**What the task requires:** Look for the word "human" in the material below. Copy each line that has it.

**Exercise data:**
########################################

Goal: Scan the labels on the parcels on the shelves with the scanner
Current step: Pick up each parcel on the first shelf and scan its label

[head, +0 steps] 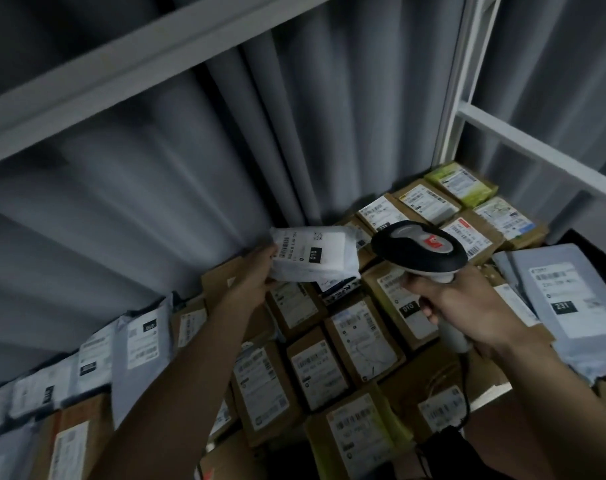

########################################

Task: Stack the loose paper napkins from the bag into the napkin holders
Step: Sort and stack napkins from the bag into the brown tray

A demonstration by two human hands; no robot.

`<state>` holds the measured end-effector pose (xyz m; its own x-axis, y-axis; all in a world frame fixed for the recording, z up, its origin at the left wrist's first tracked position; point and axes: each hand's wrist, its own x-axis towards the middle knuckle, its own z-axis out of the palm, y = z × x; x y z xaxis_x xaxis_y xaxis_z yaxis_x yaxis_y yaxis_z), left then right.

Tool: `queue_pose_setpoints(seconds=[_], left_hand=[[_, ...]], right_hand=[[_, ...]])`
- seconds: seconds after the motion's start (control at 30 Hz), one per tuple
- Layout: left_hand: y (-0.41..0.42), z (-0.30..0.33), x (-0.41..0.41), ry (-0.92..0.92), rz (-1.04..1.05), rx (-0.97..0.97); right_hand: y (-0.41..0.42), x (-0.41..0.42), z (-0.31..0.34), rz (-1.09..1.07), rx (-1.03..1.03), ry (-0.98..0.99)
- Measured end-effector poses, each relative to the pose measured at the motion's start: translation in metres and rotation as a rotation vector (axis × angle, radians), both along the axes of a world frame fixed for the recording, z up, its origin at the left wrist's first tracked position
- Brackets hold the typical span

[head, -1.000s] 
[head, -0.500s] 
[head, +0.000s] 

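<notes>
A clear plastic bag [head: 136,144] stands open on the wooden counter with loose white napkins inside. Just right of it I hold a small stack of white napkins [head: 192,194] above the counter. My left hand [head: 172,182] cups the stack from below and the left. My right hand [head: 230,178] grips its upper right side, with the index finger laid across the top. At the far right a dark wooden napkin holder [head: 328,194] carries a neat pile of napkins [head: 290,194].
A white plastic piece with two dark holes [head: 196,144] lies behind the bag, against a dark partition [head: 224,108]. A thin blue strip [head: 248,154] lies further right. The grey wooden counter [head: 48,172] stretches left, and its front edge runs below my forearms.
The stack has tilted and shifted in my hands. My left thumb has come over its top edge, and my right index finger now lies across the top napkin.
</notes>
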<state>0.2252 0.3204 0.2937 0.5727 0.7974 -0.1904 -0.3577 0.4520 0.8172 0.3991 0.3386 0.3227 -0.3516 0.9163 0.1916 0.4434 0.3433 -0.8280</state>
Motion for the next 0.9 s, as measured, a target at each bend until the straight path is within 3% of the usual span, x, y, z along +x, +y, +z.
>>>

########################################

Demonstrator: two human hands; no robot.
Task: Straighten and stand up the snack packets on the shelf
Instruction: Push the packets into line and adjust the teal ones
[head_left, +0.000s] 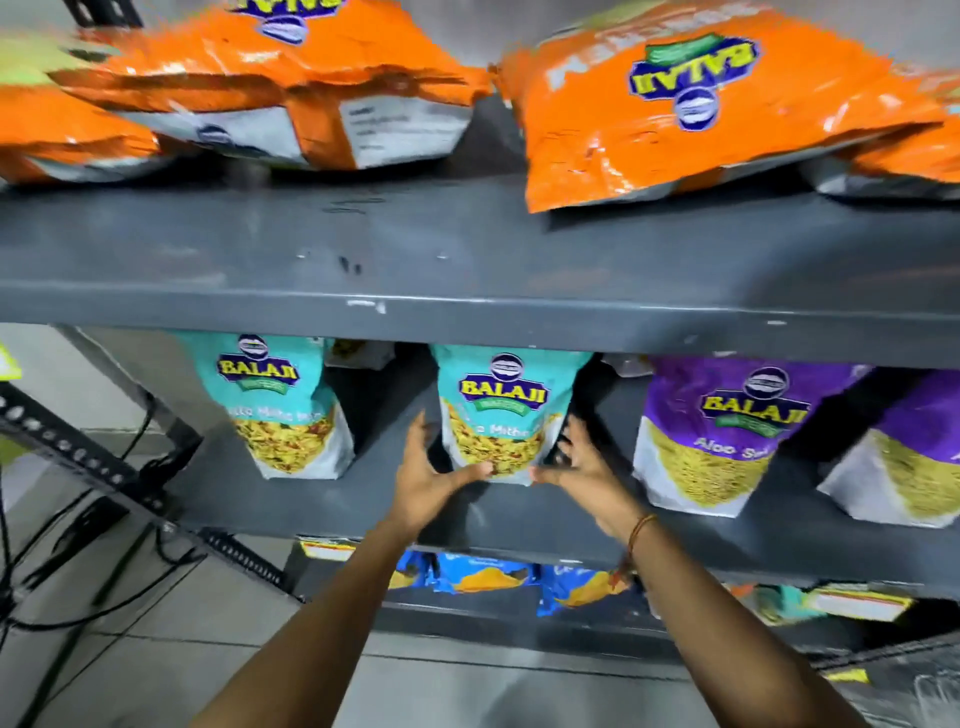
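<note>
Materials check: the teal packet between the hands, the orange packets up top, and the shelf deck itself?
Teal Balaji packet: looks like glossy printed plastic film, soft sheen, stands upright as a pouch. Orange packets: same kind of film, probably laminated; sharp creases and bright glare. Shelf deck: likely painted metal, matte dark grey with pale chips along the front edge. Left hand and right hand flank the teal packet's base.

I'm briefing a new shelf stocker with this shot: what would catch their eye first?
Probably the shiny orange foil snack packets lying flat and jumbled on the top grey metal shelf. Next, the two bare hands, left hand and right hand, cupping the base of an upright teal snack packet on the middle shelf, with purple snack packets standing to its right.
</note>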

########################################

**Answer box:**
A demonstration by two human hands; no robot.
Demonstrator: two human hands; no robot.

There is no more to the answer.